Quoting Eryk Salvaggio <[email protected]>:
>
> Property should be abolished and all of us should work towards
> generating a pool that gets divided
> between every citizen evenly at the end of the week; sure. I'm for it
> 100%, let's abolish the concepts
> of family and religion while we're at it.

Well, religion can be abolished as well. Fine by me (another story). However,
property is simply violent (yes, state sponsored) protection of whatever a
particular group of people have decided should be protected. When taken very
far, becomes pretty repressive - small group "owns" most everything. Fighting
to abolish property, not a bad diversion, helps counterweight those trying to
own everything. It's like being one of the few sighted in a land of blind
people - are you going to rob or protect?


But we aren't going to
> convince the Getty corporation, and when
> dealing with an image that is protected by said corporation one might
> expect that corporation to protect
> its own interests. Furthermore, misrepresenting the case of "linking to"
> and "bringing up in the body of
> my own work" is unfair and hurts Curt's case. The better argument is
> that the piece is being used in a
> collage; which might constitute fair use, but I frankly doubt it would
> hold up in court if "Deconstructing
> Beck" [a cd on illegal art records consisting of electro-noise remixes
> of Beck CD's] wouldn't. [And I
> don't know if that ever even went to court.]

Laws are opinions given weight over time - they can be changed by opinions
changing over time. The Free Software Foundation is settling all cases
instead of going to court because want to get a mountain of economic dependency
on the Open Source/Gnu licenses such that any judge that overturned the license
would create such a financial catastrophy they would be too scared to do it.

So instead of arguing what is the practical now (which we would need a court of
law to decide) lets decide what the rational should be, and then go about
courting opinion until rational becomes actual.

>
> But collage is a solid argument; whereas claiming to link to an image
> when you are img src'ing it is really a
> blatant misrepresentation of what Curt was doing. My argument is that
> Curt was violating the rules,
> not that the rules were good.

Something we would need to try in a court, with legal experts. Posing such a
legal question here is like asking priests to judge a beauty contest.
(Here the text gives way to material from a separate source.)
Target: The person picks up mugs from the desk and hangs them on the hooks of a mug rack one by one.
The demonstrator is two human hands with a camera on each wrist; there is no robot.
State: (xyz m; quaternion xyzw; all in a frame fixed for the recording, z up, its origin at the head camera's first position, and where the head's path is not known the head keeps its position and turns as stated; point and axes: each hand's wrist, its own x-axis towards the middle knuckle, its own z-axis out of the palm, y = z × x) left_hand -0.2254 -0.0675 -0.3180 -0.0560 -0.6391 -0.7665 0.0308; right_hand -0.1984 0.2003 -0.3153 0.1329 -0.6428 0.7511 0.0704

On one hand there is a need for an artist
> to control how his work is
> presented [and if that means handing his work over to Getty to do it for
> them, then that's one more
> sad alternative to the pressures of independance that plague the entire
> planet] but on the other hand
> there is the right for a free flowing evolution and development of work
> into new directions. But
> individual rights to ones work should be protected, and how ones work is
> used and in what context
> they are placed is extremely important to how an entire body of work is
> potentially recieved- whether
> it makes money or not is irrelevant.

Well, if you are an extreme control freak, you can always just never show the
work at all, have it buried with you. There might be the need to control
someone from making a million dollars from mass producing posters of your work,
but fighting every extreme and minor use to prevent the latter is repressive
and suffocating.

By becoming TOO efficient at protecting rights, we will create a society that
will explode at the seams.

>
> Why is this two seperate activities? The artist is the buisiness person
> in this case, I presume, same guy.

Because as you have pointed out, a businessman is not an artist. But beside
that point, determining the best way to profit from an endeavor is not the same
thing as performing the endeavor.

> To claim otherwise is to buy into the same schizophrenia that allows
> corporations to have the rights of
> individuals but none of the responsibility.

No - two different activities - I can be both a pianist and a politician, but
being a politician does not make me a pianist.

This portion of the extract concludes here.